The Kingdom as we find it in scripture is pivotal to an understanding of what
Jesus was about and what I believe the church was intended to be. So our dialogue
has not been about building the Kingdom — because whatever we build is
subject to decay and corruption. We talk, rather, about becoming the Kingdom.
We
are trying to get the congregation to accept the concept that we are not here
to build something, we’re not here to buy something or pay for something;
we are here to become something that is central to our growth and development,
something that is larger than ourselves. It is something that moves us toward
what God intended for us to be and what God intended for us to do. The building
becomes secondary, an aid toward the fulfillment of ministry and not an end
in itself.
So
that’s what we’ve been teaching and preaching, and singing.
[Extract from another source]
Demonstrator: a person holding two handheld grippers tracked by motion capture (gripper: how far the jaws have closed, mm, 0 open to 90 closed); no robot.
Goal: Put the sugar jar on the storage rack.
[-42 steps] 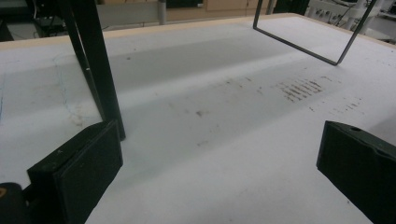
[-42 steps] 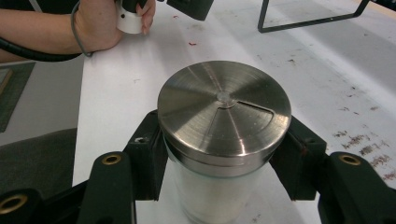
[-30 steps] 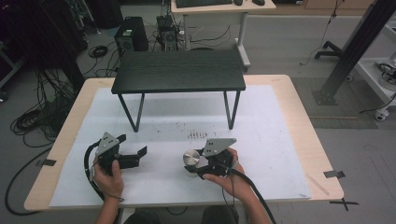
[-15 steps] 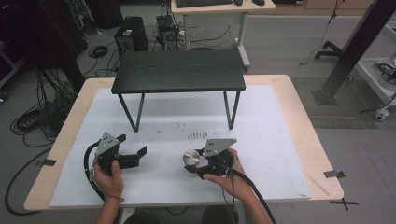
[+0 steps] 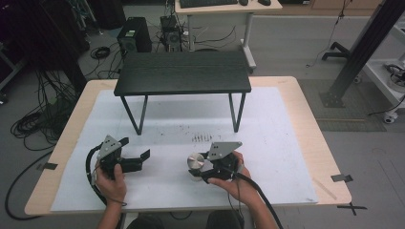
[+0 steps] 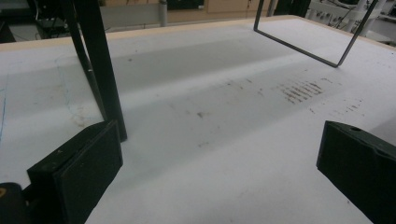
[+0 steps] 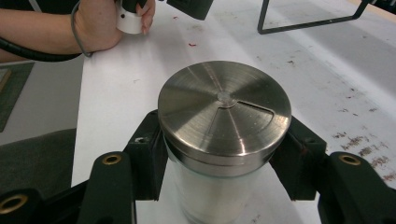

The whole
congregation has been caught up — even in our Sunday school classes —
with the notion of what it means to become the Kingdom. We are not only moving
physically, we are moving spiritually in order that we can become something
greater than we are.
The
concepts related to becoming the Kingdom have also shaped my preaching as I
have been led to explore what it means to become disciples, to become a community
of faith. These are matters that may not put any money into the building fund
but they make a deposit into the minds, the hearts and the spirit of the congregation
in ways that sometimes are imperceptible. In the long run I believe this kind
of teaching and growing has great value.